The effect of clustering on differential gene expression rankings. The cumulative number of unique true positive differentially expressed clusters against the number of top ranked clusters in the de novo analysis is shown. A unique true positive refers to only counting the first instance of a gene that appears multiple times in the ranked list. Corset performed the same or better than CD-HIT-EST and the assembler’s own clustering, in all cases: (A) chicken data assembled with Trinity; (B) chicken data assembled with Oases; (C) human data assembled with Trinity; (D) human data assembled with Oases; (E) yeast data assembled with Trinity; and (F) yeast data assembled with Oases. For comparison, we also show the results of no clustering, where the analysis was performed at the level of contigs rather than clusters.

Figure 5

The effect of clustering on differential gene expression receiver operating characteristic (ROC) curves. The unique true positive differentially expressed clusters against unique false positive clusters in the de novo analysis is shown. A unique positive refers to only counting the first instance of a gene that appears multiple times in the ranked list.
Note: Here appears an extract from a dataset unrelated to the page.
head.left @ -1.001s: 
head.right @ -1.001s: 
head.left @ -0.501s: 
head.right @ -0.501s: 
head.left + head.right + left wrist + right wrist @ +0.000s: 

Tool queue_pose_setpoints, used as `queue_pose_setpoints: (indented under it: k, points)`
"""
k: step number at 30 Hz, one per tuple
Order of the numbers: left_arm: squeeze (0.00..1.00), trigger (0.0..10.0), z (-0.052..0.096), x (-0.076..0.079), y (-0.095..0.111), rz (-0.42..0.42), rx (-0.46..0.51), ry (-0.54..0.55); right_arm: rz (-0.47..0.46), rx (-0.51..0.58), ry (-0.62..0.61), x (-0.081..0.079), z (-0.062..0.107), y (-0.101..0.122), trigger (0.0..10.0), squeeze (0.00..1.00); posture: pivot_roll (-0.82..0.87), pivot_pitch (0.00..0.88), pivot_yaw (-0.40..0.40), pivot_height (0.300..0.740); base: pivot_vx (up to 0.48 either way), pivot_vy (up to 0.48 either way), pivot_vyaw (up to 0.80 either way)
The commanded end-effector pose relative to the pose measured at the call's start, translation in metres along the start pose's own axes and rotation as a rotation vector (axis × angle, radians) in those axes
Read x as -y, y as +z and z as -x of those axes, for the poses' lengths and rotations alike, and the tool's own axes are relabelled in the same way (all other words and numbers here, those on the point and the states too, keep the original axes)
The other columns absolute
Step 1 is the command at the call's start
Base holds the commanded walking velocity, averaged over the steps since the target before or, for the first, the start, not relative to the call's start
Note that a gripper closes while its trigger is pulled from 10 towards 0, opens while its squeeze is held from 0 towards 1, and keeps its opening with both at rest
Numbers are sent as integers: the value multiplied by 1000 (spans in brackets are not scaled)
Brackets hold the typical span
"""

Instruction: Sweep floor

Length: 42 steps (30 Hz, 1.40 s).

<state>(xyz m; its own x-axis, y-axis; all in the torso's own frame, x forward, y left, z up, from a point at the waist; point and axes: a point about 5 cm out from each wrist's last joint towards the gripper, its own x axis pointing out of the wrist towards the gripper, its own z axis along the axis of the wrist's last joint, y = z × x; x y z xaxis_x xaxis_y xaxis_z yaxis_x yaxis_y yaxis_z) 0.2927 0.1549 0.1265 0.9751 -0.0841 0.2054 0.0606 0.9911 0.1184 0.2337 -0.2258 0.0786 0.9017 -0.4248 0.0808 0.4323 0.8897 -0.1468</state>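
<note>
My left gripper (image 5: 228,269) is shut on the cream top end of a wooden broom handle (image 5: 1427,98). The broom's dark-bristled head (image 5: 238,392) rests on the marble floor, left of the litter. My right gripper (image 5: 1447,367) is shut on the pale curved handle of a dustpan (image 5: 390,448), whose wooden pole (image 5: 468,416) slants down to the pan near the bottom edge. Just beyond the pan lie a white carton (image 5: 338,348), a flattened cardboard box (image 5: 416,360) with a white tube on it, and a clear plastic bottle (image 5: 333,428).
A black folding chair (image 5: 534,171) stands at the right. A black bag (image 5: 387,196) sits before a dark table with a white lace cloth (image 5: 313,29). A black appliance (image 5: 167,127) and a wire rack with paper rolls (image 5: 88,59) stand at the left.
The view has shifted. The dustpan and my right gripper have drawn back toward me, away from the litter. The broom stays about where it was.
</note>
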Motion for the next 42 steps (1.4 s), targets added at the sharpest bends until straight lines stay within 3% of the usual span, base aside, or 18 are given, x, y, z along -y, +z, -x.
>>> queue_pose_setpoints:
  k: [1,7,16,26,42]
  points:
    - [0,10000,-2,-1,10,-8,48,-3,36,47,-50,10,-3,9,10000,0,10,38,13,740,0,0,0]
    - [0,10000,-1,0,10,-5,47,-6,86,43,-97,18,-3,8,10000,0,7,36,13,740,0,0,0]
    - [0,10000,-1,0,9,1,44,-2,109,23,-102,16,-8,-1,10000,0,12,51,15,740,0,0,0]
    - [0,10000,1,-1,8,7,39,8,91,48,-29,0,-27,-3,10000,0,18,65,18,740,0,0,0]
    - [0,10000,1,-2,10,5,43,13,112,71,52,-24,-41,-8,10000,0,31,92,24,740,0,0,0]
Corset performed similarly to or better than CD-HIT-EST and the assembler’s own clustering, in all cases: (A) chicken data assembled with Trinity; (B) chicken data assembled with Oases; (C) human data assembled with Trinity; (D) human data assembled with Oases; (E) yeast data assembled with Trinity; and (F) yeast data assembled with Oases. For comparison, we also show the results of no clustering, where the analysis was performed at the level of contigs rather than clusters.

Figure 6

Supplementing a de novo assembly with additional transcriptomes. Supplementing a de novo assembly with contigs from either (A) a partial annotation or (B) related species improves clustering recall of the de novo assembled contigs. We show the recall and precision, calculated for Trinity contigs. (A) We randomly sampled transcripts from the human annotation from Ensembl at 100%, 50%, 25%, 12.5% and 6% of all transcripts to emulate a partial annotation, mapped the human RNA-seq reads to each set and clustered the reads together with those mapped to the Trinity assembly using Corset. (B) We mapped human RNA-seq reads onto the Ensembl annotation for chimp, orangutan, macaque, marmoset and bushbaby, then clustered the reads together with those mapped to the Trinity assembly using Corset. 'None' in both plots indicates the Trinity assembly on its own.